The material beneath this line should be printed exactly, with its pictures omitted.

* GIVEN MATERIAL:
****************************************
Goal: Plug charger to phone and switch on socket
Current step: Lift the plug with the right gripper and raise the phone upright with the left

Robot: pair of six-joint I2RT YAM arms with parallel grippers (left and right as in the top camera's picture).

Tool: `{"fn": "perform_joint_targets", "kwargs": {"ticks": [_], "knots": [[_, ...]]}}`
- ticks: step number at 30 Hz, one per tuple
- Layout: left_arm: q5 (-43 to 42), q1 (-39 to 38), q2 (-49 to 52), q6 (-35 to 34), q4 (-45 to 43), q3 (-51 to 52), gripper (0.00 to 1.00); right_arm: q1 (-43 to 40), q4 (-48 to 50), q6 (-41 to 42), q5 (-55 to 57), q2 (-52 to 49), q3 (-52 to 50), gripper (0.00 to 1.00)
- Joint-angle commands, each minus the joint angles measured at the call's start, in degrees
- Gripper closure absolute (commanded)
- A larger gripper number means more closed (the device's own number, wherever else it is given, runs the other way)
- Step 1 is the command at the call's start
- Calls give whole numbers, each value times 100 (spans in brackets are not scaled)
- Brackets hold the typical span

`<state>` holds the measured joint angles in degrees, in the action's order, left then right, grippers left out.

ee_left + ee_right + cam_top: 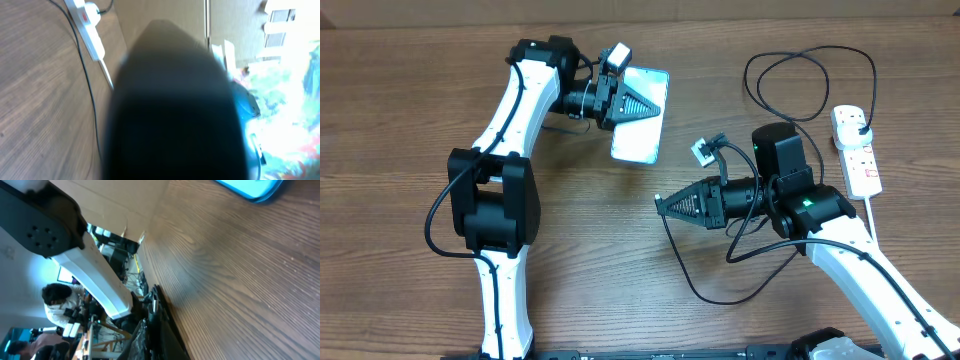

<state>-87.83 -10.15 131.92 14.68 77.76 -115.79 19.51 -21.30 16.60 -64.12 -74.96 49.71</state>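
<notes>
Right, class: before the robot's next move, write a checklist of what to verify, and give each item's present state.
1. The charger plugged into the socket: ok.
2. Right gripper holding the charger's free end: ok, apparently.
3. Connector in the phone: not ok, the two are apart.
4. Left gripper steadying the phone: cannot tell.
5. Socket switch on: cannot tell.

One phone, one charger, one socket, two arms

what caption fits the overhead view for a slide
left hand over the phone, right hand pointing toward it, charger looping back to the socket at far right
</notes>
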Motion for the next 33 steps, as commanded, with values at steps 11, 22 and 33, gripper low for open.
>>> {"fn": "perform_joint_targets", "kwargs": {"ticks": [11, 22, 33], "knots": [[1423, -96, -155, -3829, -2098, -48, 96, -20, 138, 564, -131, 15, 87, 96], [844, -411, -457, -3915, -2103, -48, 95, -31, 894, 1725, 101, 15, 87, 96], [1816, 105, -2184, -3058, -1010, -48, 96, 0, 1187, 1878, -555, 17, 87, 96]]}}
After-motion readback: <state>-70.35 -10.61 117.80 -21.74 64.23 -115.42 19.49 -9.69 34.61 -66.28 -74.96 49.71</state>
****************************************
* COMPLETED TASK:
Goal: Plug charger to phone and switch on socket
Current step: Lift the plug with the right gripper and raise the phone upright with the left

Robot: pair of six-joint I2RT YAM arms with parallel grippers (left and right as in the top camera's picture).

Tool: `{"fn": "perform_joint_targets", "kwargs": {"ticks": [_], "knots": [[_, ...]]}}`
- ticks: step number at 30 Hz, one per tuple
- Layout: left_arm: q5 (-43 to 42), q1 (-39 to 38), q2 (-49 to 52), q6 (-35 to 34), q4 (-45 to 43), q3 (-51 to 52), gripper (0.00 to 1.00); right_arm: q1 (-43 to 40), q4 (-48 to 50), q6 (-41 to 42), q5 (-55 to 57), q2 (-52 to 49), q3 (-52 to 50), gripper (0.00 to 1.00)
- Joint-angle commands, each minus the joint angles measured at the call's start, in degrees
- Gripper closure absolute (commanded)
- A larger gripper number means more closed (the device's own number, wherever else it is given, runs the other way)
- Step 1 is the command at the call's start
- Calls give whole numbers, each value times 100 (spans in brackets are not scaled)
- Brackets hold the typical span

`<state>` holds the measured joint angles in degrees, in the action's order, left then right, grippers left out.

ee_left + ee_right + cam_top: 

<state>-87.83 -10.15 131.92 14.68 77.76 -115.79 19.51 -21.30 16.60 -64.12 -74.96 49.71</state>
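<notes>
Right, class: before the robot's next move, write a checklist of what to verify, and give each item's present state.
1. The charger plugged into the socket: ok.
2. Right gripper holding the charger's free end: ok, apparently.
3. Connector in the phone: not ok, the two are apart.
4. Left gripper steadying the phone: cannot tell.
5. Socket switch on: cannot tell.

One phone, one charger, one socket, two arms

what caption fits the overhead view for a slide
left hand over the phone, right hand pointing toward it, charger looping back to the socket at far right
</notes>
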Motion for the next 33 steps, as commanded, with values at steps 11, 22 and 33, gripper low for open.
>>> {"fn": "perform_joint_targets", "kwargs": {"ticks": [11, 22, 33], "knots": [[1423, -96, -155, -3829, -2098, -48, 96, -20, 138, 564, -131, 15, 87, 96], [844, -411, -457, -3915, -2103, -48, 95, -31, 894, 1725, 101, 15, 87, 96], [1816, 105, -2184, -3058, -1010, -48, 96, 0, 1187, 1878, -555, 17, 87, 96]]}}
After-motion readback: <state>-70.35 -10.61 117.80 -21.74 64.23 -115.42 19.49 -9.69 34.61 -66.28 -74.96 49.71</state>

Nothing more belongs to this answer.